雨や雪が降っているときは、通常よりも視界が悪くなります。とくに高速道路はスピードが出ているぶん、一般道路よりも視界が狭くなりやすく、他の車が見えづらくなると言われています。
出発地点は晴天でも、途中で利用した高速道路は悪天候だったというケースも少なくありませんので、事前に現地の天気を確認しておくことをおすすめします。

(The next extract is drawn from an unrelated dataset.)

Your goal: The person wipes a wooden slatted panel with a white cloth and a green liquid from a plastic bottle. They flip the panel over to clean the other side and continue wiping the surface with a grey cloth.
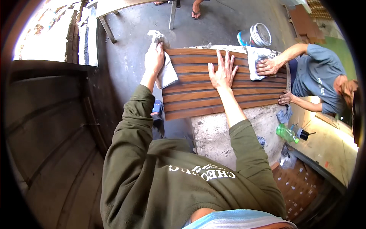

天気予報専門メディア「tenki.jp」では、気象影響リスクのある道路区間をまとめた「道路の気象影響予測情報」を毎日公開しています。これから利用する予定のある高速道路の気象影響を知りたいときはぜひご活用ください。

高速道路の合流は正しいステップを踏めば怖くない

高速道路でスピードが出ている本線に合流するのは、運転歴が長い人でも緊張する行為と言われています。
加速車線を十分に使ってスピードを上げる、ウインカーを早めに出す、目標となる車を決めて合流するといった正しい手順を踏めば、初心者でも安全かつスムーズに合流することが可能です。
逆に、緊張や不安のあまり、十分にスピードを出さずに合流しようとすると、本線の車と接触するリスクが高くなってしまいますので、思い切って加速することが大切です。また、合流する際は必ず後方を目視し、近くに車がいないことをしっかり確認してからハンドルを操作しましょう。